Regular expression search algorithms

Now we have a way to check if the PB contains a string: transform the regular expression into NFA and run it using the string as input. Remember that NFAs can well guess what state they should go to. To use NFA on a regular computer, you must select the appropriate algorithm.

For example, you can go through the options until you find the right one. Consider the NFA for ABAB | ABBB, performing a search on ABBB:

During action 0, the NFA must decide whether it should look for ABAB or ABBB. In our example, he chose the first option and failed during action 3. Then he tries to search for the second combination and finds during action 4. This approach has a recursive implementation and allows you to repeatedly read the data for a successful search. The machine should try all possible options before stopping the execution. In this example, only two branches are shown, but in life their number can grow exponentially, which greatly reduces the search performance.

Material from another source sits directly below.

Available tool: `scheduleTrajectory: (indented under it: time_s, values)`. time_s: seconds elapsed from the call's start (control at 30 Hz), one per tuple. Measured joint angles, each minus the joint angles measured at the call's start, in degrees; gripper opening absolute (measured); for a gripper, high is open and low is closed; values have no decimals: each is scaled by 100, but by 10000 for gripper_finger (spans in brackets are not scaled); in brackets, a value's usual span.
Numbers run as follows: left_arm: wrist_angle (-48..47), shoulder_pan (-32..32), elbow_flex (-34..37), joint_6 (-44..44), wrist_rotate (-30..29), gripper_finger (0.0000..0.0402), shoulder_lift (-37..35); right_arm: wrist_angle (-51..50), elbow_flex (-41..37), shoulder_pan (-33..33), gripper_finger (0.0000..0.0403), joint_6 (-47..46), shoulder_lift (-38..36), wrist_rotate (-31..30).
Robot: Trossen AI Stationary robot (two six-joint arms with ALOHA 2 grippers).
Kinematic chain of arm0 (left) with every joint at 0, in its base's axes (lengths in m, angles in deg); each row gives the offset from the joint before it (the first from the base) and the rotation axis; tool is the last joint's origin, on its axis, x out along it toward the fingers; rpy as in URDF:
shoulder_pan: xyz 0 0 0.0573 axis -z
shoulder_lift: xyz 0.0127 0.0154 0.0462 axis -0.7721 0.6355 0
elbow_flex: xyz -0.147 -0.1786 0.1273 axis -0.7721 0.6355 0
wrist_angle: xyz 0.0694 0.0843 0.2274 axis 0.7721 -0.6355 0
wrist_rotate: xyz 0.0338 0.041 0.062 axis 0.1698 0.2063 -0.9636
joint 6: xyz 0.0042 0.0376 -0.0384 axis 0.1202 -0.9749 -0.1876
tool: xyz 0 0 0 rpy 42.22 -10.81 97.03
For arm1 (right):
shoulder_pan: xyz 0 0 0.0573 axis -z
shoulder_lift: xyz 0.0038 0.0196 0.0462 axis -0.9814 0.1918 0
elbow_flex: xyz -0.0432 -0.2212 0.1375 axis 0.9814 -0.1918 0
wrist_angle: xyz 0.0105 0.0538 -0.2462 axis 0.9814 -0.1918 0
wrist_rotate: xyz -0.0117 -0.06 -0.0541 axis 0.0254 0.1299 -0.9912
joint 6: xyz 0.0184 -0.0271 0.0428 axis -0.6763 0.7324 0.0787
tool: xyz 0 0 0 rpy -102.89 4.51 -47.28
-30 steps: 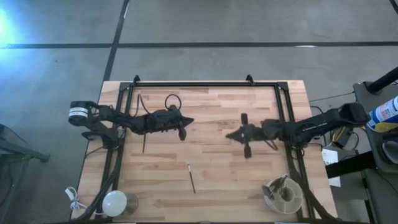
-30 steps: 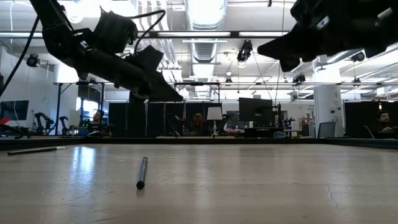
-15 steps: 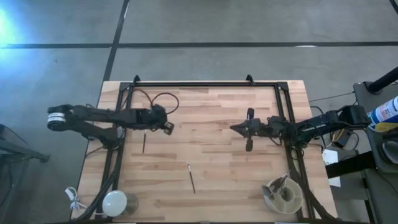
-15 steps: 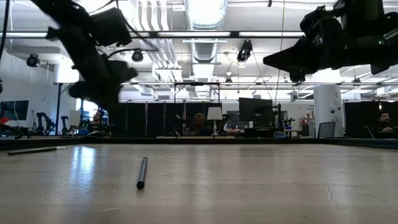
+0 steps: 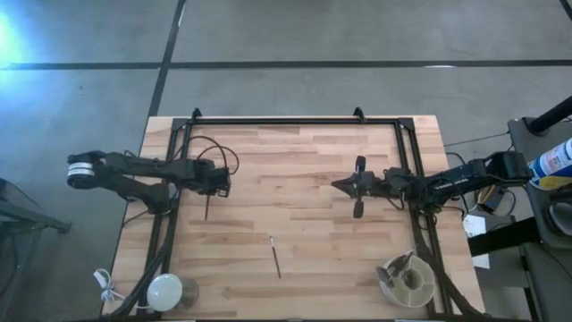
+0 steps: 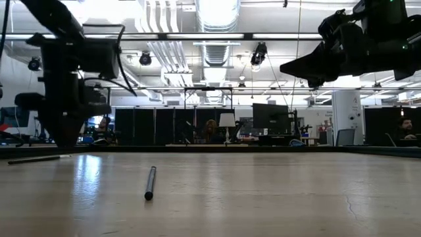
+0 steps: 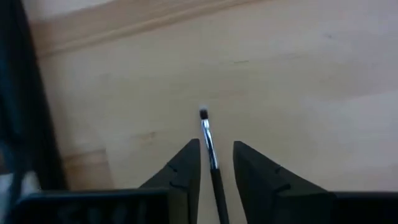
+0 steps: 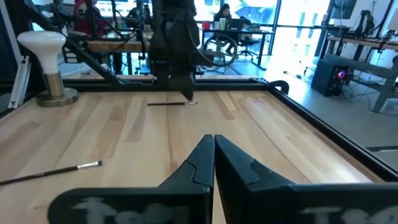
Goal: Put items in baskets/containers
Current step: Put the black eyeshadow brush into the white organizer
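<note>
A thin brush [image 7: 211, 155] lay on the wooden table [image 5: 304, 224] near its left edge, between the narrowly parted fingers of the left gripper [image 7: 215, 163] poised directly above. The slim handle could roll or slip from an off-centre pinch. The right gripper [image 5: 357, 188] hung mid-table, fingers together, empty; the tub [image 5: 407, 279] sat well apart.

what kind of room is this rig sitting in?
Most likely a robotics lab or open workshop: monitors on desks behind the table, exposed ceiling ducts, and people seated at workstations.
</note>
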Motion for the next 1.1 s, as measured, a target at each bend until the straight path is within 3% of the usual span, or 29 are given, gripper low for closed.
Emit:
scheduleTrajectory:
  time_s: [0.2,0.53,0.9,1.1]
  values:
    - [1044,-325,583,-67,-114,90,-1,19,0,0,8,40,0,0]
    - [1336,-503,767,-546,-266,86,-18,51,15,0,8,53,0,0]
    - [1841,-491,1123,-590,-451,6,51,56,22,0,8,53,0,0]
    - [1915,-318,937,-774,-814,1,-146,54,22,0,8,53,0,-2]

Another approach is more complicated, but more effective. We are talking about the simultaneous search for both templates. In this case, the machine can be in several different states at once. When processing each character, it goes through all the relevant states.

The execution of the machine begins simultaneously with the initial state and all other states to which unmarked transitions lead. During actions 1 and 2, the NFA is in two states at once. With this approach, data is read only once, and the machine simultaneously tries to go along two branches. In the most "neglected" cases, NFA can be in all states at the same time during each action. As a result, the search duration is very long regardless of the length of the template and templates of any size can be processed during linear time. This is a kind of compensation for the exponential operating time when using backtracking. Efficiency depends on the set of simultaneously available states, and not on the paths to them. If NFA consists of N nodes, then during each action a maximum of N states can be simultaneously, and the number of transitions can reach 2 ^N.

Implementation

This approach — when the machine is simultaneously in several states — was proposed by Thompson in 1968. In his interpretation, each state was described by small pieces of machine code, and the list of possible states was a sequence of instructions for calling functions. In essence, Thompson compiled regular expressions into literate machine code. Today, 40 years later, computers are much more powerful, and it is not necessary to use machine code. Therefore, below is an implementation variant on ANSI C. The full code (less than 400 lines) and benchmark scripts can be downloaded from here: http://swtch.com/~rsc/regexp/ . If you are not friends with the C language, you can read the descriptions.

Implementation: Compiled in NFA

To begin with, compiling RVs to NFA equivalent. In our C code, NFA is represented as a related collection of State structures:

struct State { int c; State *out; State *out1; int lastlist; };

Each of them corresponds to one of the three subsequent NFA fragments:

lastlist is used at run time, its role will be explained below.

The compiler creates NFA from a regular expression in postfix notation with the addition of a dot (.), An explicit concatenation operator. The separate function re2post rewrites regular infix expressions like A (BB) + A in the form of equivalent postfix ABB expressions. +. A ...

In the "real" implementation, the dot should be used as a metacharacter "any character", and not as a concatenation operator. It is also possible that in a real situation NFA will have to be compiled during parsing, rather than creating an explicit postfix expression. But the postfix variant is more convenient and more in line with the approach proposed by Thompson.

As the postfix expression is scanned, the compiler creates a stack of computed NFA fragments. The presence of a literal constant leads to the addition of a new fragment, and each statement requires first removing the fragment from the stack, and then adding a new one. For example, after compiling ABB to ABB. +. A. NFA fragments for A, B and B appear on the stack. Compiling a point removes two fragments for B and adds a fragment for the BB ... concatenation. Each fragment is determined by the initial state and outgoing transitions:

 struct Frag { State *start; Ptrlist *out; };

Start denotes the initial state of the fragment, and out denotes a list of pointers to State * pointers, which do not yet lead anywhere. In the NFA fragment, they look like hanging transitions.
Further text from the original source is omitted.